_What this task involves_: Each line of the data below that contains "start" must be copied.

_Data extracts_:

========

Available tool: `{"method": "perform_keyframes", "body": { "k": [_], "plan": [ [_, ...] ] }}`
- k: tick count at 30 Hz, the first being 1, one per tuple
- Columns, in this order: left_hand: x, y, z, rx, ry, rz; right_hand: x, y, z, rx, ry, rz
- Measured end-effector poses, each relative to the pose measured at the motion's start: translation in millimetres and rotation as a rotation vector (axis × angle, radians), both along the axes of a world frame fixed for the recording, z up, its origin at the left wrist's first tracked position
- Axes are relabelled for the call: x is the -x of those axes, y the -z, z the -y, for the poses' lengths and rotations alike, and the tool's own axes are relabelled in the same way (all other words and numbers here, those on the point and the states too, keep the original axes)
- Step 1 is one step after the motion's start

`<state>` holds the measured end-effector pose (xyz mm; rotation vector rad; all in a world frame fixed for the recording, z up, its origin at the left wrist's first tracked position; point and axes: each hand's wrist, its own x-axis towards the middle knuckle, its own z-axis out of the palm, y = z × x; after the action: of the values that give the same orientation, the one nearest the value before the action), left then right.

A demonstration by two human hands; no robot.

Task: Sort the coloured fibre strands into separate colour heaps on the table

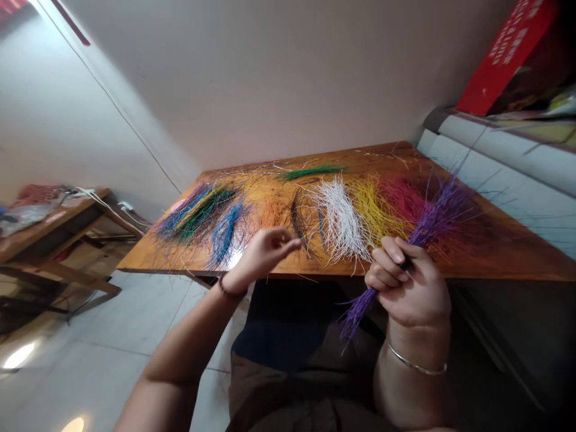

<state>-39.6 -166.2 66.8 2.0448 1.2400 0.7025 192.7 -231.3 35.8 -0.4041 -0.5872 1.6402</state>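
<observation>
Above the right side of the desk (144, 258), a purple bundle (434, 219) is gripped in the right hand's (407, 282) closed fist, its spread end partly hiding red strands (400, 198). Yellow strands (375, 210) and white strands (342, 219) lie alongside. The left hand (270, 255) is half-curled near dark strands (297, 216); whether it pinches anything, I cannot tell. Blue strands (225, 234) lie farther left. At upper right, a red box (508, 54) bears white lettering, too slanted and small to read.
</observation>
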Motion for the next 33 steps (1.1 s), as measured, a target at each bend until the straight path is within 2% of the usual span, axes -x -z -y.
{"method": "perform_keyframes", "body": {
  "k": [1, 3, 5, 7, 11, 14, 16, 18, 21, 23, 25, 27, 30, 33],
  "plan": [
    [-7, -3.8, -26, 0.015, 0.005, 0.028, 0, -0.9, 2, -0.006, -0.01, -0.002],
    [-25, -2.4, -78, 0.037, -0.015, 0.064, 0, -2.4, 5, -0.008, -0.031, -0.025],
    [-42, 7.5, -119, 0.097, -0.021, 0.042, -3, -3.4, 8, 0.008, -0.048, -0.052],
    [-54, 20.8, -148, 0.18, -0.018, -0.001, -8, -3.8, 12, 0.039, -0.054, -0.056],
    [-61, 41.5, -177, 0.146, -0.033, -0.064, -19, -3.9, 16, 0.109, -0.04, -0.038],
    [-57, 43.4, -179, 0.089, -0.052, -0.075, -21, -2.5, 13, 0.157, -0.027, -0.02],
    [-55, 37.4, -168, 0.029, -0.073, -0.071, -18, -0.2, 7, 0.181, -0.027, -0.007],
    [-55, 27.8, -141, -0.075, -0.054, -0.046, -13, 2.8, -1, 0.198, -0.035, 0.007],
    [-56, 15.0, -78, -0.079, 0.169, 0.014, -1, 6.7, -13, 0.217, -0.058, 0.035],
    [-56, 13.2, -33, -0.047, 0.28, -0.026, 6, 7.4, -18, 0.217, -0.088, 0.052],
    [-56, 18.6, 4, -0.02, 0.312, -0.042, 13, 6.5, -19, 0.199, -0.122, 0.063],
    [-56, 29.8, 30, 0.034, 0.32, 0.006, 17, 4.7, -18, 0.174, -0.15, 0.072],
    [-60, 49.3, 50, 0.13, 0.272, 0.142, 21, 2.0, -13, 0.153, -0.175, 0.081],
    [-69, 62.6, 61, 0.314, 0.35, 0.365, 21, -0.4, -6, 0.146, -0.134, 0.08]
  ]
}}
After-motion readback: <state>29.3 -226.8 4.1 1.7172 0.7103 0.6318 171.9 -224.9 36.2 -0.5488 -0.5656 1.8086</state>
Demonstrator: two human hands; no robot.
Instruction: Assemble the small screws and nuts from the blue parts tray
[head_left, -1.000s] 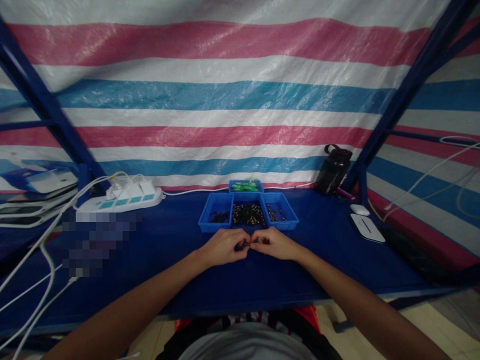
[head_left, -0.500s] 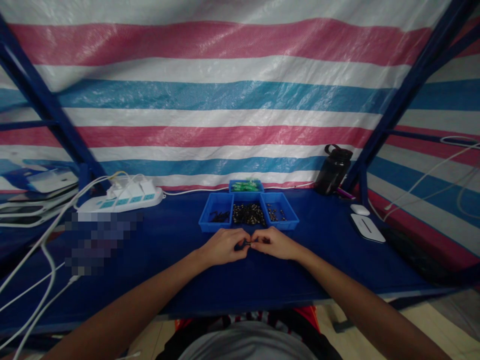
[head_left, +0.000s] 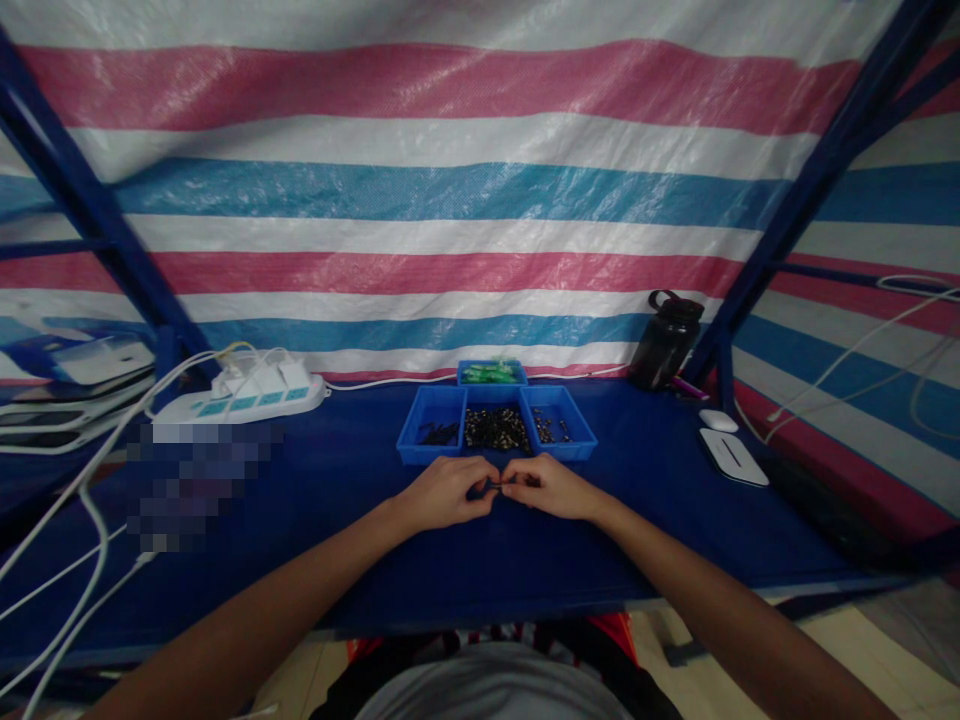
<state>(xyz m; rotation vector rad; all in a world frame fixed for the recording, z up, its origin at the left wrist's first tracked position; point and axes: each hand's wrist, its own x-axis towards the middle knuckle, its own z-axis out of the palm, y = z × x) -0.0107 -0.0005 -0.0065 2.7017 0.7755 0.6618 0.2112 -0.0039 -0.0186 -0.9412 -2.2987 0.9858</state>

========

_Output of the task_:
- Measured end-effector poses, each relative to the pose measured at the motion's start: translation in millimetres and rotation as a rotation vector (axis × angle, radians), both along the axes of a world frame fixed for the recording, z up, its origin at the left wrist's first tracked position
- Step 1 is one step after the motion's start

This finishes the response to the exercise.